* Task statement *
Where does "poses" appear in the data? Return each line that holds it.

[Records contained in a dataset]
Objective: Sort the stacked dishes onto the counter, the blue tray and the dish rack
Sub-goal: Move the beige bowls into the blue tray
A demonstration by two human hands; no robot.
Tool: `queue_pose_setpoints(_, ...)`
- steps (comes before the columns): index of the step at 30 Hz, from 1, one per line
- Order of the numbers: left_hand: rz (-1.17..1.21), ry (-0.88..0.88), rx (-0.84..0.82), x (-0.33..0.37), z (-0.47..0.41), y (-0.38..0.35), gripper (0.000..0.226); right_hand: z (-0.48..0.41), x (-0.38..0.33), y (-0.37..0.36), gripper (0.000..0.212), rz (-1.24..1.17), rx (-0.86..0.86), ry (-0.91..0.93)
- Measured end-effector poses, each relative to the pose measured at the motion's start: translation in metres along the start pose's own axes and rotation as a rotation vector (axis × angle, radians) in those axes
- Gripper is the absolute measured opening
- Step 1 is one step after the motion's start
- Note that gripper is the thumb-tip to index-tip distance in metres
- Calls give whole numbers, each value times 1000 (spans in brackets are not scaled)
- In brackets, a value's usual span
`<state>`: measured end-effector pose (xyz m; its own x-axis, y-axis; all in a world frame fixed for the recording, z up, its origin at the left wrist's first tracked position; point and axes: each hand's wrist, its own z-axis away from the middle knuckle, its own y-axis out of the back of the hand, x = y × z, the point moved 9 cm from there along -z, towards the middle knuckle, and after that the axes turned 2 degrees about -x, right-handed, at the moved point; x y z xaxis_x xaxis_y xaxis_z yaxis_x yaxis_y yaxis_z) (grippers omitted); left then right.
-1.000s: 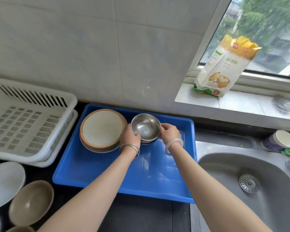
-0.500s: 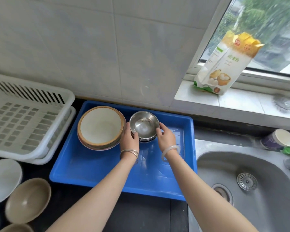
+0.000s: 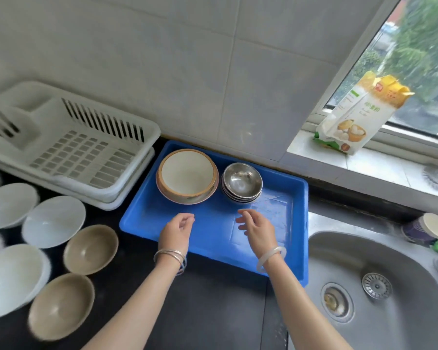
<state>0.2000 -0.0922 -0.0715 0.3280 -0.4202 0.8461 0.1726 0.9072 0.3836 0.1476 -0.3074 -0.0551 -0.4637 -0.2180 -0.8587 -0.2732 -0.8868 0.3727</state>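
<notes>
Both hands hang over the near half of the blue tray (image 3: 208,251) and hold nothing. The left hand (image 3: 176,229) has its fingers loosely curled toward the thumb; the right hand (image 3: 257,227) is relaxed with its fingers slightly spread. Each wrist wears bangles (silver on the left, a pale one on the right).

At the far end of the tray, apart from the hands, a stack of steel bowls (image 3: 242,183) sits just beside a stack of brown-rimmed dishes (image 3: 187,175); there may be four steel bowls, but the blurred rims make the count unsure.

The white dish rack (image 3: 86,147) stands left of the tray. On the black counter (image 3: 213,311) in front of it lie three white bowls (image 3: 53,221) and two tan bowls (image 3: 90,248), each set singly. The steel sink (image 3: 390,248) lies to the right.
</notes>
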Motion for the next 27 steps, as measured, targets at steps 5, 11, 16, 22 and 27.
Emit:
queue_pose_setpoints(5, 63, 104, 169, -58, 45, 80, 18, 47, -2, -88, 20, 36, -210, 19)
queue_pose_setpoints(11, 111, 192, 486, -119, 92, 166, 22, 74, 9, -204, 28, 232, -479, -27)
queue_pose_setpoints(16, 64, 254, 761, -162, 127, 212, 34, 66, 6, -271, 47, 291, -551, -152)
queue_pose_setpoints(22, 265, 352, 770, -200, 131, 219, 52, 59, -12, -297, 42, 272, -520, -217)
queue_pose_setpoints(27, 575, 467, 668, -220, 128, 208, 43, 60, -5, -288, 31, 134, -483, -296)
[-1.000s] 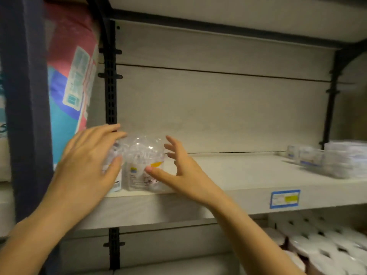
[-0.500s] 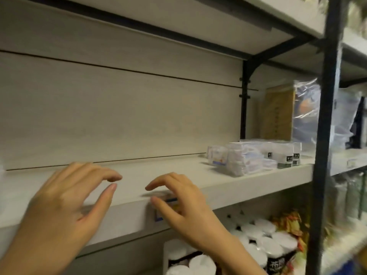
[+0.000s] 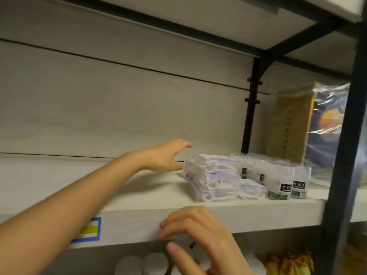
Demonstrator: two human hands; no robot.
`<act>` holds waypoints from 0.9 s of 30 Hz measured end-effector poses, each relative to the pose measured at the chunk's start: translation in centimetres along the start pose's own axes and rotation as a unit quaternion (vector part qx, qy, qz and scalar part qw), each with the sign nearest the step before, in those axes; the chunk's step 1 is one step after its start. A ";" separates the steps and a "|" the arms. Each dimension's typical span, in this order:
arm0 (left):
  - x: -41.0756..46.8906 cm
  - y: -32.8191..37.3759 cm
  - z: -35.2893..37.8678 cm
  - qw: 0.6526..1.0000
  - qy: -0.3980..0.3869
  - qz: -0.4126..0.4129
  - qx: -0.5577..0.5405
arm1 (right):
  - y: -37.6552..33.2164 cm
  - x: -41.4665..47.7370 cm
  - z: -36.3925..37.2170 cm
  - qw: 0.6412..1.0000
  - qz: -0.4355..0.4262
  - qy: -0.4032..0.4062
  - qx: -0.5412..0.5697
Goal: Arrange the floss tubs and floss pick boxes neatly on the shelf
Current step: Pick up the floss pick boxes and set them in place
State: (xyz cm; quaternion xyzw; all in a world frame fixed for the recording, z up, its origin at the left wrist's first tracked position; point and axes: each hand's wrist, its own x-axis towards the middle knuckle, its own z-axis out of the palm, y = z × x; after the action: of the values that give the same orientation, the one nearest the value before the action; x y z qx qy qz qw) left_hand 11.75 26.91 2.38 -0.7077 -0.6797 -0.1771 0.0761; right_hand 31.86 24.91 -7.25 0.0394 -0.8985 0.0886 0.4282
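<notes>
The left hand (image 3: 165, 155) is hovering over the shelf (image 3: 218, 216) with its fingers spread and almost straight, and it is gripping nothing. Its thumb is pointing at the left side of the stack of floss pick boxes (image 3: 214, 181); it is just beside the stack, and I cannot tell if it is touching already. The hand is opening wide like this probably because the stack is broad and needs a big grasp or a push from the side.

The right hand (image 3: 198, 233) is hanging lower, in front of the front edge of the shelf. Its fingers are curling loosely and are holding nothing. It seems to be waiting there, near enough to help from the front.

The floss pick boxes are lying flat, one on another, at the right part of the shelf. The stack is not straight: the boxes are sitting a little shifted against each other. One flat pack (image 3: 250, 188) is lying alone, touching the right side of the stack. Further right, the floss tubs (image 3: 280, 182) with dark labels are standing close together near the black post (image 3: 341, 155). So the task is looking only partly done; this group is needing to be ordered.

Behind the tubs a yellowish box (image 3: 292, 126) and a package in shiny foil (image 3: 329, 120) are standing upright. On the shelf edge a blue and yellow price label (image 3: 90, 229) is sticking, half hidden by the left arm. Below, white round items (image 3: 139, 262) are showing.
</notes>
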 end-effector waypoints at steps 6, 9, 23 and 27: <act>4.9 -0.6 1.5 0.989 -0.119 0.027 -0.080 | 1.1 -1.9 -0.9 0.998 -0.042 -0.044 -0.027; 5.3 -1.4 1.7 0.990 -0.097 0.040 -0.091 | 1.1 -2.4 -1.8 0.998 -0.042 -0.039 -0.012; -9.8 0.0 -5.4 0.914 0.176 -0.118 -0.346 | 4.0 0.5 -1.5 0.989 0.071 0.089 0.092; -13.3 3.1 -4.4 0.882 0.191 -0.120 -0.414 | 1.7 2.0 -0.1 0.956 0.096 0.150 0.235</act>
State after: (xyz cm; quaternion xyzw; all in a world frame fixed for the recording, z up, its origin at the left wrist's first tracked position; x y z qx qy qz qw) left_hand 14.03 12.71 2.20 -0.5400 -0.5965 -0.5820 -0.1174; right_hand 30.41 26.62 -5.83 0.0390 -0.7773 0.3427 0.5262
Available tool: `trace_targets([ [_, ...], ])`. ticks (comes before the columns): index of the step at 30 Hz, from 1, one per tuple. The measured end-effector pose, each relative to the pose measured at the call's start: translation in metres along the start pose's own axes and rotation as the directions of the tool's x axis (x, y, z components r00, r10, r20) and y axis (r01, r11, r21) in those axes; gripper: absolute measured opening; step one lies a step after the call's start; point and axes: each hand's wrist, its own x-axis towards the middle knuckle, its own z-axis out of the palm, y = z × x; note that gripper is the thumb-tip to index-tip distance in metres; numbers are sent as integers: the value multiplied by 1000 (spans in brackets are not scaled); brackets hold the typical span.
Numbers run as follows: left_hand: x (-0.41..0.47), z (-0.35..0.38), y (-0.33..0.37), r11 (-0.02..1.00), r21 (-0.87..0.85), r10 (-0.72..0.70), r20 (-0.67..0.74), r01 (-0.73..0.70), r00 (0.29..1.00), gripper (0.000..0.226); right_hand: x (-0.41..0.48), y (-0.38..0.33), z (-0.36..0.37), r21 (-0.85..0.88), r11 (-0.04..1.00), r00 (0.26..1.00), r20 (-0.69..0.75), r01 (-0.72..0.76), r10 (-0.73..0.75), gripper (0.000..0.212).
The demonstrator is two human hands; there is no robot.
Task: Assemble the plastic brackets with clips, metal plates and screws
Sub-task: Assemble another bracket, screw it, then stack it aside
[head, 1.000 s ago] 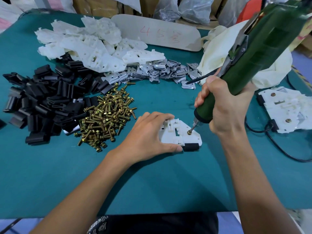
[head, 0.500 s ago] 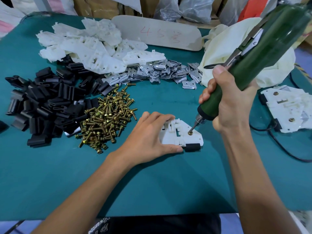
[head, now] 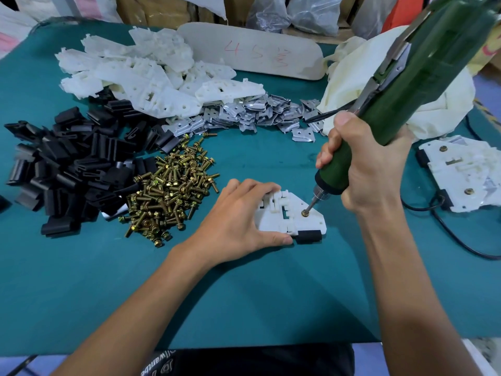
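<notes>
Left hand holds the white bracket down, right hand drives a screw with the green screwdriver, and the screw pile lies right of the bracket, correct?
Not quite: the head view shows the screw pile left of the white bracket. The rest stands: left hand holds it down, right hand drives with the green screwdriver.

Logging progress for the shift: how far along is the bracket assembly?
Done: finished brackets, screwed together, lie at right. In hand: left hand holds a white bracket, black clip fitted; right hand drives a screw with the green screwdriver. Left: piles of loose brackets, clips, metal plates, screws.
</notes>
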Motion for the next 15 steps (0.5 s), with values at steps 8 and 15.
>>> trace_targets([
  [8, -1, -2, 3, 1000, -15, -14, -1, 14, 1000, 94, -2, -3, 3, -42, 999, 1000, 6, 9, -9, 24],
  [15, -2, -10, 21, 974, 139, -172, -61, 179, 983, 82, -5, -23, -11, 35, 999, 997, -72, -25, 27, 18],
])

* Exercise solution *
- Measured end-effector poses, each relative to the pose measured at the motion's start: translation in metres along the start pose's own axes and rotation as a rotation vector (axis × angle, radians) in those axes
`<act>` holds waypoints from 0.9 s of 30 Hz measured end-effector poses, each relative to the pose measured at the chunk's start: translation in centimetres along the start pose's own axes and rotation as a unit quaternion (vector part qx, qy, qz and scalar part qw), each with the sign nearest the step before, in those axes; the chunk's step 1 is one step after its start. A ";" separates the steps and a "|" the arms. Each dimension's typical span, in this order:

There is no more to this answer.